▸ **Goal of the exercise**:
Look through the material below. Return exactly the lines from the one with "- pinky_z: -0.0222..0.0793" through the one with "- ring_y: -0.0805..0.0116", both included.
Data for review section start
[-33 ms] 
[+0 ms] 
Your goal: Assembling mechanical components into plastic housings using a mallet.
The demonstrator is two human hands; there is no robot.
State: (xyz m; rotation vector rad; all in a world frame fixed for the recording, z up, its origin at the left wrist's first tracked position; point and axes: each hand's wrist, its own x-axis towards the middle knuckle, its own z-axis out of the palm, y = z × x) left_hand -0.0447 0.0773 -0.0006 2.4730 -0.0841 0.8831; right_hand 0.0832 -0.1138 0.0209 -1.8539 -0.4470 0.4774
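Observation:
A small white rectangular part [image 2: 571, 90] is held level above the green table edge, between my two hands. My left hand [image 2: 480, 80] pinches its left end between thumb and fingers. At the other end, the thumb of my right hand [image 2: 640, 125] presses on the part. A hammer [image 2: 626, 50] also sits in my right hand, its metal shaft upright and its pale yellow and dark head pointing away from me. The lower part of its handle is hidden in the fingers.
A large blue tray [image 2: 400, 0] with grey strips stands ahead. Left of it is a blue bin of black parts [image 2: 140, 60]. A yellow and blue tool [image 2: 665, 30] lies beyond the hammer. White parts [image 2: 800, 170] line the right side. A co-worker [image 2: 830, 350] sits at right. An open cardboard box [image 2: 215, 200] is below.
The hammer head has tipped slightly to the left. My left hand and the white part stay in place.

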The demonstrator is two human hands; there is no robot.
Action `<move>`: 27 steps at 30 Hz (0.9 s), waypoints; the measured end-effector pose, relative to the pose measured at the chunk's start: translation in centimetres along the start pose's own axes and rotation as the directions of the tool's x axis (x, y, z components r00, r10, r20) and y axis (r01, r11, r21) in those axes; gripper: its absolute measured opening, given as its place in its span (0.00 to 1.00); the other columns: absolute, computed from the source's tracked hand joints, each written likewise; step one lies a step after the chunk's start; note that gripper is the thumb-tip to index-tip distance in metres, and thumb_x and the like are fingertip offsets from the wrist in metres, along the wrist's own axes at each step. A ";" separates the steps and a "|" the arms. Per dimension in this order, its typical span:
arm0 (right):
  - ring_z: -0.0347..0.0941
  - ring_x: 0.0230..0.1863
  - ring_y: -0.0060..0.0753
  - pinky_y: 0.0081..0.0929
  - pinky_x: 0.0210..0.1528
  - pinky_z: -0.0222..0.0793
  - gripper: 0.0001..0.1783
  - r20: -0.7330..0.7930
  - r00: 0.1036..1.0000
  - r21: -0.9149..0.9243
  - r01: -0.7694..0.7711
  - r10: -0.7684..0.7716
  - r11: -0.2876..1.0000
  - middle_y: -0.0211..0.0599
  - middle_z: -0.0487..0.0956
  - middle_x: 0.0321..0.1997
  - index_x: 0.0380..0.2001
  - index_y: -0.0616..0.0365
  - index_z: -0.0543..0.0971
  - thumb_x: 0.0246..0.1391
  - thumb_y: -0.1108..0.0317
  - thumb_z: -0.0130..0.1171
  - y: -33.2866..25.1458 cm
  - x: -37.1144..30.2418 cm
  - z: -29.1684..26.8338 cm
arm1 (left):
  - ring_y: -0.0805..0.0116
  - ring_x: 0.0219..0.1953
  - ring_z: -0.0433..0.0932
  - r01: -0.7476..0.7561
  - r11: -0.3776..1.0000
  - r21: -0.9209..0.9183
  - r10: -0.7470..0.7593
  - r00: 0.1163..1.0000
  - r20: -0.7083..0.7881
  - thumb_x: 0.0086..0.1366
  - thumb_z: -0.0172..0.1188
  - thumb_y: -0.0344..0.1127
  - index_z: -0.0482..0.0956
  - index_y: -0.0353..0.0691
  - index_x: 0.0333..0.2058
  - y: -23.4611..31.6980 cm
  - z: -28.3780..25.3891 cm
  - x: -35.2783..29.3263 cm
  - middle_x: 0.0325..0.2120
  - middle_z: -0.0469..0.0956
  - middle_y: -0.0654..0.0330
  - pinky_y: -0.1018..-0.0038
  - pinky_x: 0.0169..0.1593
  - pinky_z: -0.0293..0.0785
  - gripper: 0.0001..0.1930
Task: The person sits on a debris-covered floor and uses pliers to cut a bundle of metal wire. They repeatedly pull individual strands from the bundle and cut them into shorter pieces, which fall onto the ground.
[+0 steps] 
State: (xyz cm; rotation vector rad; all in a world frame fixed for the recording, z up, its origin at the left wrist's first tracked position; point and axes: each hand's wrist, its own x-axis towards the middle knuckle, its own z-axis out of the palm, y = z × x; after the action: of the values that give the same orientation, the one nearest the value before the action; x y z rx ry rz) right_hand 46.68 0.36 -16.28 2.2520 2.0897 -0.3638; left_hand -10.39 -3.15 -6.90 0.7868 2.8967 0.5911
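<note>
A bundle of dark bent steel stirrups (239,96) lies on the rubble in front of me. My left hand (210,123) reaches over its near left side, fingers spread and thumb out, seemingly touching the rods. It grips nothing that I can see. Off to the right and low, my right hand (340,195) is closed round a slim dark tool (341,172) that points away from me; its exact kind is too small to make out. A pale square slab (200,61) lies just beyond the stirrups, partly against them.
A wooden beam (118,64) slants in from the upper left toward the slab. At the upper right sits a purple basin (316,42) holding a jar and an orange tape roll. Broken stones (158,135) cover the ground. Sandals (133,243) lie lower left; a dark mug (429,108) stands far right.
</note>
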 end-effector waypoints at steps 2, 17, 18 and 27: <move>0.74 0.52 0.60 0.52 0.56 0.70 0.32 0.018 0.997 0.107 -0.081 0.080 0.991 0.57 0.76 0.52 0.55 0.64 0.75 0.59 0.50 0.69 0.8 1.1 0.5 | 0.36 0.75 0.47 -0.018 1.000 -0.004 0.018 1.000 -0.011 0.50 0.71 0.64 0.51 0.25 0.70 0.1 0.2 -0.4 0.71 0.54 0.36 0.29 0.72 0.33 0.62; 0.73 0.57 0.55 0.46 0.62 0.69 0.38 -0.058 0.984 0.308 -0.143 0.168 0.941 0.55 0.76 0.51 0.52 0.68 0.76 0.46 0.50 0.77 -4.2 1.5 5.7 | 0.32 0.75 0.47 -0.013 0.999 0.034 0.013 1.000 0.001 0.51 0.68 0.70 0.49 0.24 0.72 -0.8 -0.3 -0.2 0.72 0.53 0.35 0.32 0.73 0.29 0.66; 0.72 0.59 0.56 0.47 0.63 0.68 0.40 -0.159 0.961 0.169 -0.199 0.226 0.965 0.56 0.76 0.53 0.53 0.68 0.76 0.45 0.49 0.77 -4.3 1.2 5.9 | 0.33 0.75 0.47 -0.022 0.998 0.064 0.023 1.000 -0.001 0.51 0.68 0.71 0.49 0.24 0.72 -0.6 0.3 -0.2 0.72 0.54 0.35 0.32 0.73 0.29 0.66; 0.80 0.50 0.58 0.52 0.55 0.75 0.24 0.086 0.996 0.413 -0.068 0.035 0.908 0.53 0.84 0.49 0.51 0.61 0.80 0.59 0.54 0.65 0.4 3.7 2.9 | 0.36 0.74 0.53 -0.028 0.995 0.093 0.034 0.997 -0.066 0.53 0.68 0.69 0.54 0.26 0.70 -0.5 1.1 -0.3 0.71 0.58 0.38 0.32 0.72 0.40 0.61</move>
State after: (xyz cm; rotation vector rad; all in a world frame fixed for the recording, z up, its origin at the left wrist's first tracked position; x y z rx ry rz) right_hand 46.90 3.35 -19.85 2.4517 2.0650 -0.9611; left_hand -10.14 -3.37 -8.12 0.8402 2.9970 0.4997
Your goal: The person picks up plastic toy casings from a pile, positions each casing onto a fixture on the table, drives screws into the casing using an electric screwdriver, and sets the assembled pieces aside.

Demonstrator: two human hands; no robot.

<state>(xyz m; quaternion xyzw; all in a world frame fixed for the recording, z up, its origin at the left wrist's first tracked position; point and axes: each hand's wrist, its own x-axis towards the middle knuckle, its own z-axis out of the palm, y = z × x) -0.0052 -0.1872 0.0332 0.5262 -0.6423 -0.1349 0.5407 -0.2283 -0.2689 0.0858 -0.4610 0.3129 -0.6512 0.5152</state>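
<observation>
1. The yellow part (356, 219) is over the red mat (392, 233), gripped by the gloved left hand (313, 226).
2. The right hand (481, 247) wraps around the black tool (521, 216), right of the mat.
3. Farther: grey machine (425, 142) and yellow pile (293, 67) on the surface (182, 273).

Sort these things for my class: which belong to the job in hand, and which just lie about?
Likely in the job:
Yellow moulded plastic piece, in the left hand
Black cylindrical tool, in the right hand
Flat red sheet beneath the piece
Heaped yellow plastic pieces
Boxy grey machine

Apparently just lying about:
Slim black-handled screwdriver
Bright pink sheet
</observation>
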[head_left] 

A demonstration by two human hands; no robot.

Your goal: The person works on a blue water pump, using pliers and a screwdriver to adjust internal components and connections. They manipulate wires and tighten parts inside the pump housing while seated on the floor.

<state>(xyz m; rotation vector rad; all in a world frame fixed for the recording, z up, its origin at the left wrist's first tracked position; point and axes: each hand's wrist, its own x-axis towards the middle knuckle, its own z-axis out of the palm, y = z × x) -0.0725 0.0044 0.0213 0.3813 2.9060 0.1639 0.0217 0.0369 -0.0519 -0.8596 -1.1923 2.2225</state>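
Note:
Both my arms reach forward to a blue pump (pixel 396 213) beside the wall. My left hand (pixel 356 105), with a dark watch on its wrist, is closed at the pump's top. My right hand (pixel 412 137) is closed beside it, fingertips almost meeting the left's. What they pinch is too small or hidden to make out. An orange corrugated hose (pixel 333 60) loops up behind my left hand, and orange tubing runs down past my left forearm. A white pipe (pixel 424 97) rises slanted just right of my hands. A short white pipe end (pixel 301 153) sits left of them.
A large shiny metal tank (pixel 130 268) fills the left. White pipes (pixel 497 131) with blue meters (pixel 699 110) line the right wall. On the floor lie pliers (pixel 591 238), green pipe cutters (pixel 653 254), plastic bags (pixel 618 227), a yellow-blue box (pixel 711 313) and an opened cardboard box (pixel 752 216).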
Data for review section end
▸ **Your response**:
  - pinky_z: -0.0222..0.0793
  - gripper: 0.0001..0.1783
  - r20: -0.7330..0.7930
  - r00: 0.1036..1.0000
  - r21: -0.9149..0.9243
  - r01: -0.7694..0.7711
  - r10: -0.7684..0.7716
  - r11: -0.2876..1.0000
  - middle_y: -0.0211..0.0599
  - middle_z: -0.0487..0.0956
  - middle_x: 0.0321..0.1997
  - index_x: 0.0380..0.2001
  - index_y: -0.0616..0.0365
  - index_z: -0.0543..0.0971
  - thumb_x: 0.0246..0.1391
  - thumb_y: -0.1108..0.0317
  - thumb_z: -0.0130..0.1171
  - y: -33.2866..25.1458 cm
  - x: -37.1144..30.2418 cm
  - z: -29.1684..26.8338 cm
arm1 (left):
  - ring_y: -0.0805..0.0116

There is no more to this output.